Israel continues its bombing of the Gaza strip and it looks like it may not be as threatening to its economy as previous hostile situations and may actually benefit their economy and the exchange traded funds (ETFs) that track the market. How?
- For starters, an increase in government spending will most likely boost the economy which has been engulfed by the global recession. The country plans on beefing up spending on small and medium-size businesses and pour money into bridges and roads.
- Secondly, the topography that is being blasted is mainly desert and uninhabited, unlike during the Lebanon war, which hit a major port and tourist destinations.
- Third, the Israeli government has allowed the reopening of all factories with adequate security and protection near the Gaza Strip.

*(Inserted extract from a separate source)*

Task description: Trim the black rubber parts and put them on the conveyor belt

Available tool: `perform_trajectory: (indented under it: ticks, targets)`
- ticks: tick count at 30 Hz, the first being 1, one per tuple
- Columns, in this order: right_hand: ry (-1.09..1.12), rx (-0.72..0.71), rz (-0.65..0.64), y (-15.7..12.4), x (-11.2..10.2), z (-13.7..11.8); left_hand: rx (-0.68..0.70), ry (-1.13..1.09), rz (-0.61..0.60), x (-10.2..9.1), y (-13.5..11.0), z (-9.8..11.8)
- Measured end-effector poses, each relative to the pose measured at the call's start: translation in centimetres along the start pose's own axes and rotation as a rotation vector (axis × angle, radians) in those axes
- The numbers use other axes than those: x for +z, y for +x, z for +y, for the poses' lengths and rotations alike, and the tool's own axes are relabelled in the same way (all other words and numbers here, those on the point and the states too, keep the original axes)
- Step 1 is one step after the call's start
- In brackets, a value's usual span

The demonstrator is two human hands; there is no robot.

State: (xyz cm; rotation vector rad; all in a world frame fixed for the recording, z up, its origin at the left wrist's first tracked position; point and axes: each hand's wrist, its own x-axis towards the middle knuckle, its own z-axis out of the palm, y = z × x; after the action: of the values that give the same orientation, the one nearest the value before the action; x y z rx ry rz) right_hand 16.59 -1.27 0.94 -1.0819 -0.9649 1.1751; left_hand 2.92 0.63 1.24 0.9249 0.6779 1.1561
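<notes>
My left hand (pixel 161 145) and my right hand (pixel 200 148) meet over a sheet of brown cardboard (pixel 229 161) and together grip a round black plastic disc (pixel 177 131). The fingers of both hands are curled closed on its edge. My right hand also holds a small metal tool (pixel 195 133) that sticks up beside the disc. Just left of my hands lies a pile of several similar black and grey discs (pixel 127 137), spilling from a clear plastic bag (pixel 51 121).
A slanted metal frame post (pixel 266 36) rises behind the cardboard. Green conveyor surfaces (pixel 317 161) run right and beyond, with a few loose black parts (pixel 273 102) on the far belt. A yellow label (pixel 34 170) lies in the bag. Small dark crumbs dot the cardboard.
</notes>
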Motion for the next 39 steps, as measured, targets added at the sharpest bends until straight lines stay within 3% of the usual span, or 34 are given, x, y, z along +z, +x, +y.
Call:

- Fourthly, the border crossings have been opened to allow the delivery of food, and other staples into the Strip
- Fifth, the casualty toll has been minuscule; only four Israelis have died since the inception of the bombings, states David Rosenberg of Bloomberg.
- Lastly, in an effort to deter air bombings and move the fighting on the ground, the Israeli government has increased its ground troops on the Gaza border and the cabinet has openly announced the recruitment of 6,500 reserves, reports the Economist.
This should enable the Israelis to contain the fighting in a specific region and prevent destruction of key economic targets, resulting in not so devastating of an effect on its economy.
Wars and hostile environments generally cause volatility and instability in economies, but in this case, it appears that the effects will not be as devastating to the Israeli economy as previous hostile encounters. An ETF that will most likely be influenced by this fighting is the iShares MSCI Israel Cap Invest Mkt Index (EIS), which is down 58.2% since its inception in March of this year.